**Task details**. In the data that follows, how many lines contain the word "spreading"? Give only that number.

**Material for this exercise**.
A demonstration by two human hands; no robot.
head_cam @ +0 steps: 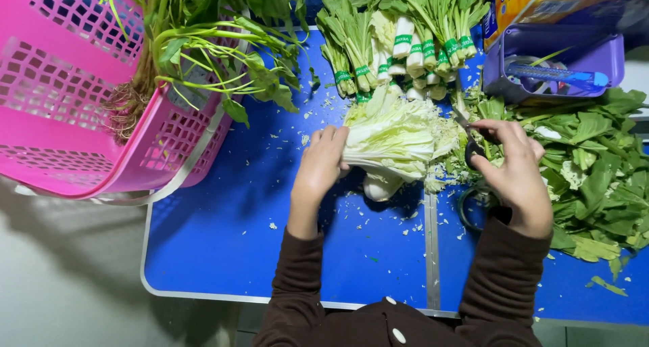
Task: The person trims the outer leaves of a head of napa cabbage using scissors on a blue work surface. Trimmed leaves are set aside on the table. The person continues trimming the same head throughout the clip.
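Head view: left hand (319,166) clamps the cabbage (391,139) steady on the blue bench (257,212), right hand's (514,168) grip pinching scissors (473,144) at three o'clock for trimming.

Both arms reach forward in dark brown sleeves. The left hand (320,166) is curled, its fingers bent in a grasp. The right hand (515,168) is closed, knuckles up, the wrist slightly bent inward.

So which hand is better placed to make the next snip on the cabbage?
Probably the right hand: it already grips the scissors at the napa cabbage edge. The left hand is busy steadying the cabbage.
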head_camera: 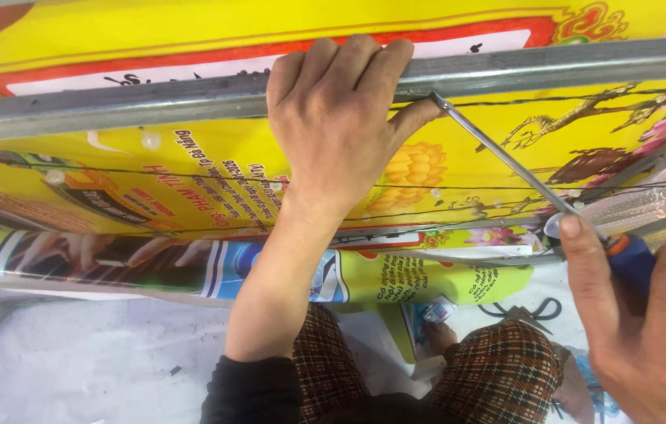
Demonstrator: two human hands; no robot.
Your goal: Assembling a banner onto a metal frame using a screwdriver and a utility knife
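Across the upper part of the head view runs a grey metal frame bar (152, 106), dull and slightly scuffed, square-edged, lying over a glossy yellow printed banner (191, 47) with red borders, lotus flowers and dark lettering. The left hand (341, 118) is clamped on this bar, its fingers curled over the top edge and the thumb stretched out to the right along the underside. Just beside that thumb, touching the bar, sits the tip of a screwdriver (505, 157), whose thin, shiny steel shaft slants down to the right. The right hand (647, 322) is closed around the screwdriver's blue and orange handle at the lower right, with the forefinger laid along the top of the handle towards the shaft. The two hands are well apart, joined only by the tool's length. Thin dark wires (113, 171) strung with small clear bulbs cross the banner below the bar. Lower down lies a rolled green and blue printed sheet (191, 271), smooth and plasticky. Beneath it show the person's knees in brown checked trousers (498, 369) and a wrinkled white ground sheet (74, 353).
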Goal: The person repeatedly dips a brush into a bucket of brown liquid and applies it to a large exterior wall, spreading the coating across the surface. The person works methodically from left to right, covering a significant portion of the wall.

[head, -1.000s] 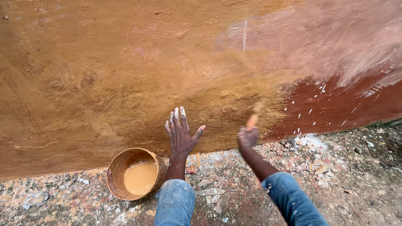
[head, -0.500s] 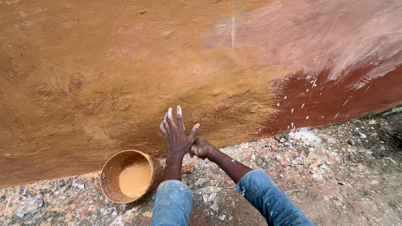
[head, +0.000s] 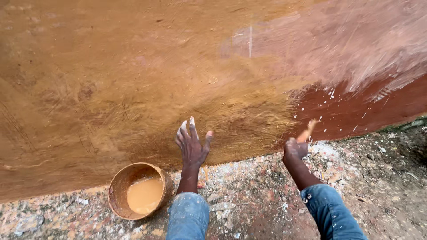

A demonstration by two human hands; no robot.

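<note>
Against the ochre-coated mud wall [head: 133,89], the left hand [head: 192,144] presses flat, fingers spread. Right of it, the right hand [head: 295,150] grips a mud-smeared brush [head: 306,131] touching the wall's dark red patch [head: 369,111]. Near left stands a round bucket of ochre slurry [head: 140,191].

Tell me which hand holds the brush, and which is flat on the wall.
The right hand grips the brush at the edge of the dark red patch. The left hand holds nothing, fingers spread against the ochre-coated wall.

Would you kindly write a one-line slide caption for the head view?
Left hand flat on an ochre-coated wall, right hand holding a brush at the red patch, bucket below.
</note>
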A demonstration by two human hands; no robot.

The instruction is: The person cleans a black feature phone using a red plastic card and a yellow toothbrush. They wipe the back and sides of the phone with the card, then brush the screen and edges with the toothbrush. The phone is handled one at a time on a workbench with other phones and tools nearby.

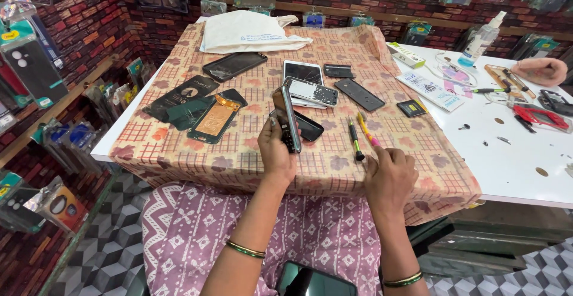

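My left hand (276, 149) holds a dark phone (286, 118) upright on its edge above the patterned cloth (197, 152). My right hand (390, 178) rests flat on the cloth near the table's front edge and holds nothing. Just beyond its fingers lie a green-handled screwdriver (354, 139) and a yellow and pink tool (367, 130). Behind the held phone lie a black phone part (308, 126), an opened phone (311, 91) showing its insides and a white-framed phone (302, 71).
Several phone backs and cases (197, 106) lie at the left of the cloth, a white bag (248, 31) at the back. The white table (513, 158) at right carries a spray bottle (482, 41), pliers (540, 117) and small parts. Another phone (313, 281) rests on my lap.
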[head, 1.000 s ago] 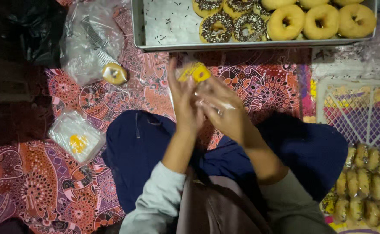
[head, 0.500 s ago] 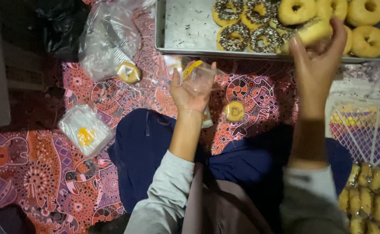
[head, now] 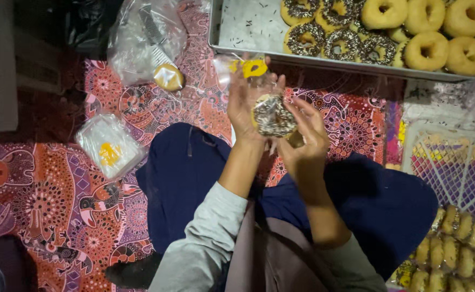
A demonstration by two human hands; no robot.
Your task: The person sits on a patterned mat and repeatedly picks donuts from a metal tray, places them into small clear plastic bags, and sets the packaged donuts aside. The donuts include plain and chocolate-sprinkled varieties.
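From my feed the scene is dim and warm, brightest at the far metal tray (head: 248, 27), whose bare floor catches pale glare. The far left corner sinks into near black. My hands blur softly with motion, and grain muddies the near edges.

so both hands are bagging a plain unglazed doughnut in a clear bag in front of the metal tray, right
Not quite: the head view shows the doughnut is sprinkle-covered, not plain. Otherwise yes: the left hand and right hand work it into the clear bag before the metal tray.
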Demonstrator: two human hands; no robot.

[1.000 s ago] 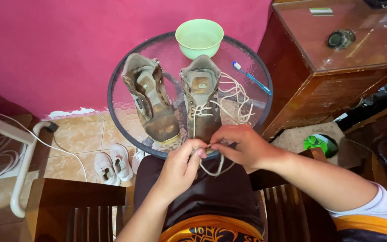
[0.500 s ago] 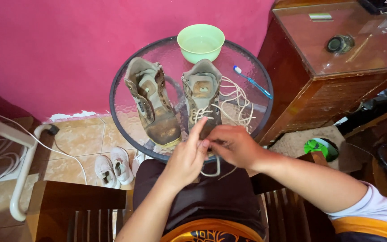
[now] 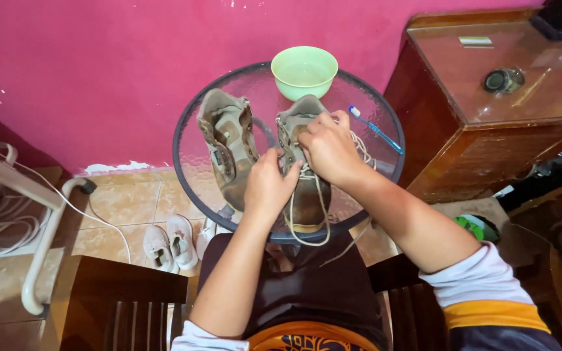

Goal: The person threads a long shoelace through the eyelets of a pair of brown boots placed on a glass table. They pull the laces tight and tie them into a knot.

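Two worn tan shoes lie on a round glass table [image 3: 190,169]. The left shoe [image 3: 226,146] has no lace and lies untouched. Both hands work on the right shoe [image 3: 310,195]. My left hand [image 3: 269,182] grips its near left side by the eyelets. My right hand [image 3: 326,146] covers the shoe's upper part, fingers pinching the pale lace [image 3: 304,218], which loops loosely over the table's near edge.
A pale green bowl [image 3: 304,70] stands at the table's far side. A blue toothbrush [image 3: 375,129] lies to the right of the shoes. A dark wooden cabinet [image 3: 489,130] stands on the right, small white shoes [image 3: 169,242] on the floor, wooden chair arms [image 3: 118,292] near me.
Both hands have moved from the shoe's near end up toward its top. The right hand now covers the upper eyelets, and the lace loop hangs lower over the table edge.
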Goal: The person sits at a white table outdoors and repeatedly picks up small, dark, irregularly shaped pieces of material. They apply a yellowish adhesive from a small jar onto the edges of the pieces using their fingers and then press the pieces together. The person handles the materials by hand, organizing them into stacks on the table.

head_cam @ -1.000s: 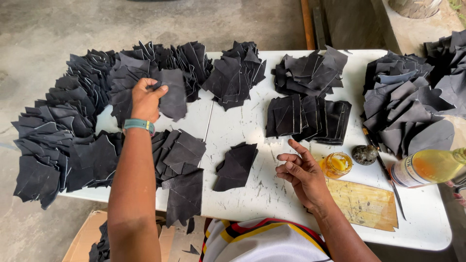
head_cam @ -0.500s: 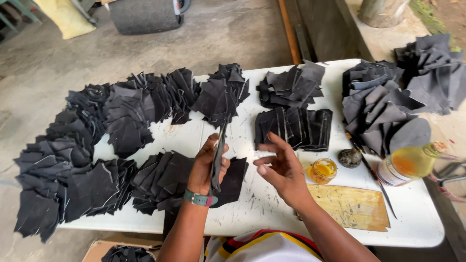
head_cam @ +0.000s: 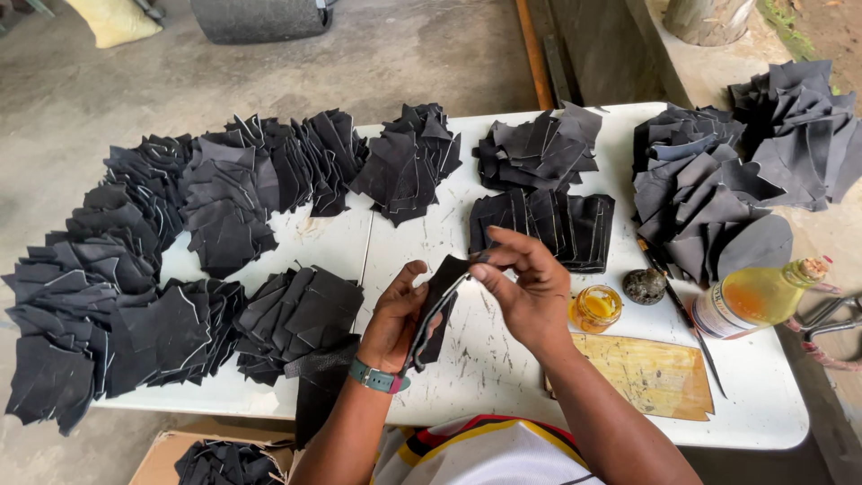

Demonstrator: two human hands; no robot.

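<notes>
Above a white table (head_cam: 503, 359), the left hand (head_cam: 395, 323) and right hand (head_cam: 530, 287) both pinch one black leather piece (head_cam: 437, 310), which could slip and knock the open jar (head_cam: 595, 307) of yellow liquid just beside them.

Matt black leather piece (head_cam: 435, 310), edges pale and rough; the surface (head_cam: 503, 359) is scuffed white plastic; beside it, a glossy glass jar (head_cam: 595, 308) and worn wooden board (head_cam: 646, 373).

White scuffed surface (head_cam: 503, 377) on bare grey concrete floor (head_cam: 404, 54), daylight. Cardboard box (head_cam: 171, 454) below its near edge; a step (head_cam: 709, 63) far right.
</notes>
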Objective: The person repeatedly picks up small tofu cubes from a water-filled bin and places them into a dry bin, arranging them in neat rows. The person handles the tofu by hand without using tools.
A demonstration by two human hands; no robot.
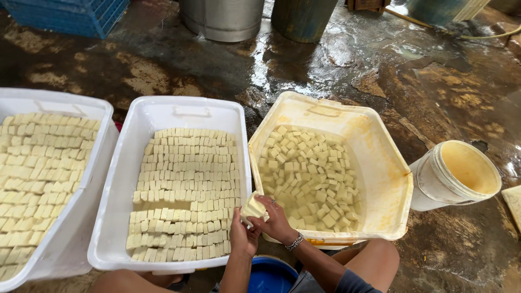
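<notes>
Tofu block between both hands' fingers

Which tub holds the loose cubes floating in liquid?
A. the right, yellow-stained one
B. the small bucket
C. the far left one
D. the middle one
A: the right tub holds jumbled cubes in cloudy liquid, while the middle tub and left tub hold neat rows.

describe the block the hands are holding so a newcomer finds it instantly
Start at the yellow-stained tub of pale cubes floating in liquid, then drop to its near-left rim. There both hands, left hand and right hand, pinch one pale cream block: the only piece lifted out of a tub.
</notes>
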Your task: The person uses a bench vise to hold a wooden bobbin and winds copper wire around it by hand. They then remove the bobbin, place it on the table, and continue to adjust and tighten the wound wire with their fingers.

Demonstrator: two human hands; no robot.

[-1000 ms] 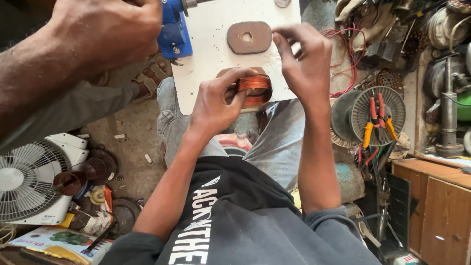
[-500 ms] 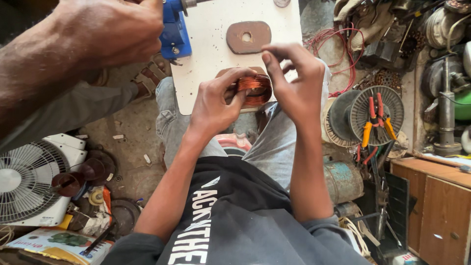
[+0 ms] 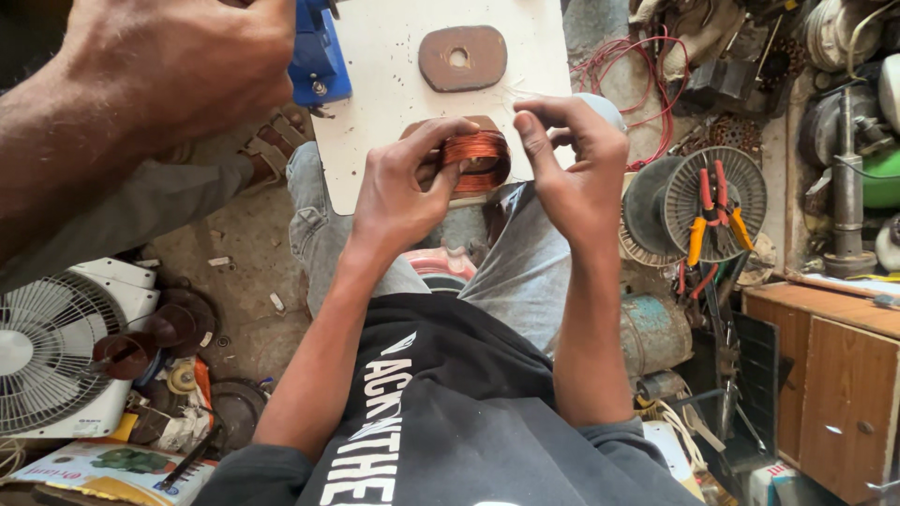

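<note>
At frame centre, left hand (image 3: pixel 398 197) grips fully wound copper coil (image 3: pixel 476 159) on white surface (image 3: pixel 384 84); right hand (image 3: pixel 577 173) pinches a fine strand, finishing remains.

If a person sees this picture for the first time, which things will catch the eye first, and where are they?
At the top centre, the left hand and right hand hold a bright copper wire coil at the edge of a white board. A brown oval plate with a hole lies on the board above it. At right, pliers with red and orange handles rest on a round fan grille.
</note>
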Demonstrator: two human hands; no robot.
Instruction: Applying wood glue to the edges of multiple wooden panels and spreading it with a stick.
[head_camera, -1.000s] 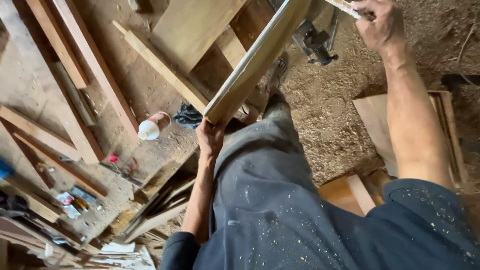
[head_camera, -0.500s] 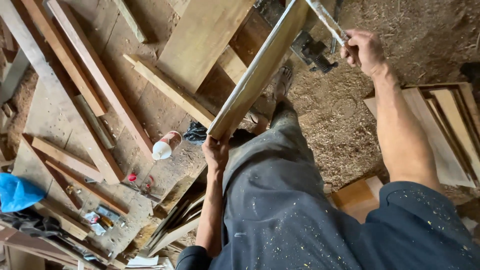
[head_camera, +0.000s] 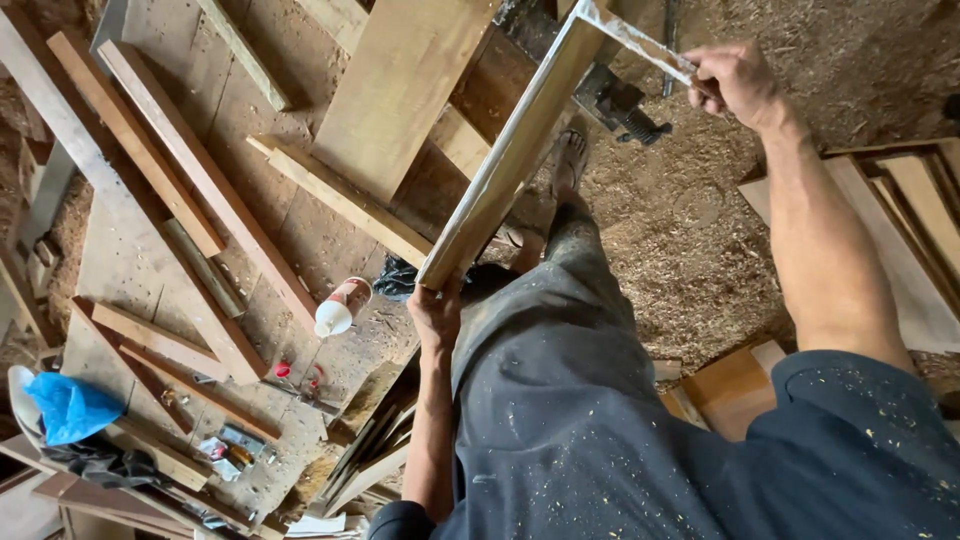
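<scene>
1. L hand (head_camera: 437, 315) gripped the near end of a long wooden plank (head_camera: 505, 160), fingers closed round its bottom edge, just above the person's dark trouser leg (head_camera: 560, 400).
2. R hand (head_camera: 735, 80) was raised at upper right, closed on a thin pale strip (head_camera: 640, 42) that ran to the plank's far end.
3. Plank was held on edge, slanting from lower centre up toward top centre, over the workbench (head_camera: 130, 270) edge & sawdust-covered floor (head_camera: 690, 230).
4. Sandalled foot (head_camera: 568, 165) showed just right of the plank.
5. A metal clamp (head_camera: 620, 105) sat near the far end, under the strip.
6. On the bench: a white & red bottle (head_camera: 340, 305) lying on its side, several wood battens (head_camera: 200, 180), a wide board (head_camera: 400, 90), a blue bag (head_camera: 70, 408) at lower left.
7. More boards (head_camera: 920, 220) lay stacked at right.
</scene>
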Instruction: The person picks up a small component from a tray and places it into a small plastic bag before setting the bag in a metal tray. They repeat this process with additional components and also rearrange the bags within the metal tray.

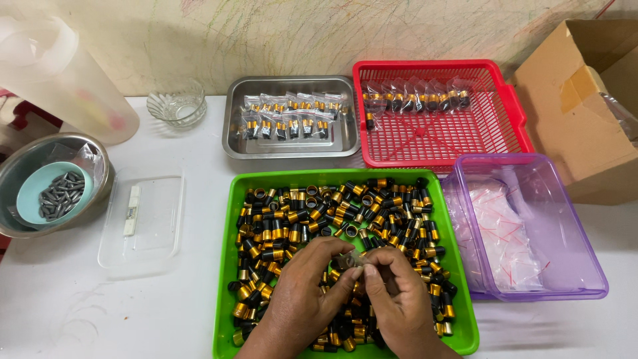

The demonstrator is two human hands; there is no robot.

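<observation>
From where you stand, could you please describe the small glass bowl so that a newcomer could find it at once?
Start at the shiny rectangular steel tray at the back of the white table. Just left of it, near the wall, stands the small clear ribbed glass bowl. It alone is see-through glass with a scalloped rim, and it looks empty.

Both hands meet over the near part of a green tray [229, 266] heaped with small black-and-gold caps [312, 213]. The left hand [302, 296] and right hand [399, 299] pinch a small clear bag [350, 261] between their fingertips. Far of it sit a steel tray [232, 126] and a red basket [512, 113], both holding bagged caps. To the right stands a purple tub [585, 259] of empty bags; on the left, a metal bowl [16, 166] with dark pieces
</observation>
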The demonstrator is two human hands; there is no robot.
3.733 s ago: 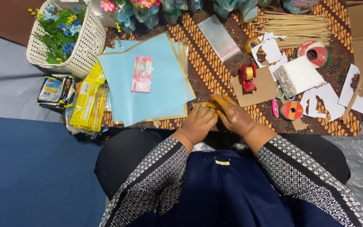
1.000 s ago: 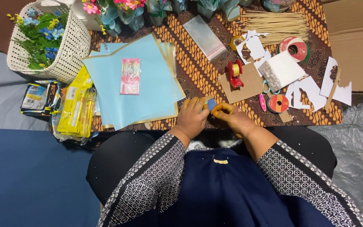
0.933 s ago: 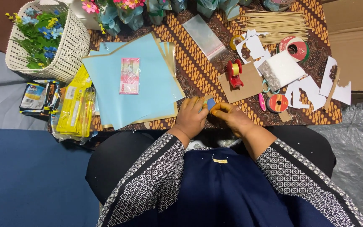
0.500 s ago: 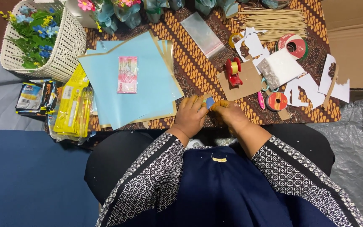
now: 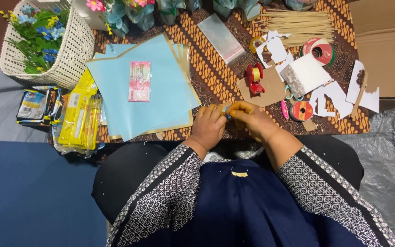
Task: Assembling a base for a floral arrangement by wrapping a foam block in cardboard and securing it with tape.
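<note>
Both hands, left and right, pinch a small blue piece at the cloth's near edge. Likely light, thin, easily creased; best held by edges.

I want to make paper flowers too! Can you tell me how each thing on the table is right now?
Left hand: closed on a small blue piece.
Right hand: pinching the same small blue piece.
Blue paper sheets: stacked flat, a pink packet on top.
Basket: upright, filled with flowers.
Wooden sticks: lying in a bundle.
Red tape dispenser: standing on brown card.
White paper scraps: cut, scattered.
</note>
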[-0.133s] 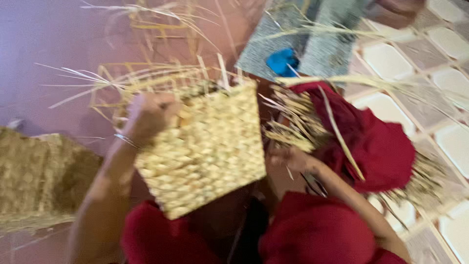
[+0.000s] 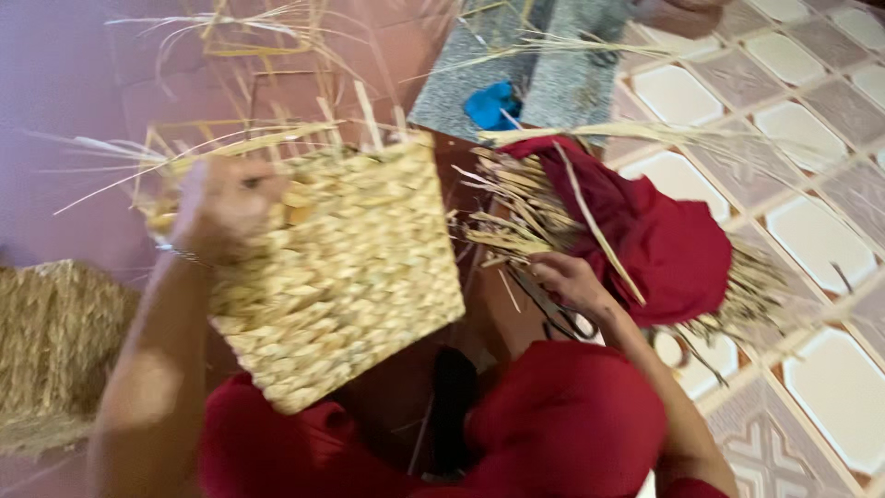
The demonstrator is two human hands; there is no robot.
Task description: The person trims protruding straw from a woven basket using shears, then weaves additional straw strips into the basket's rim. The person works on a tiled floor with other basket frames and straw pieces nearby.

**Task result**. 2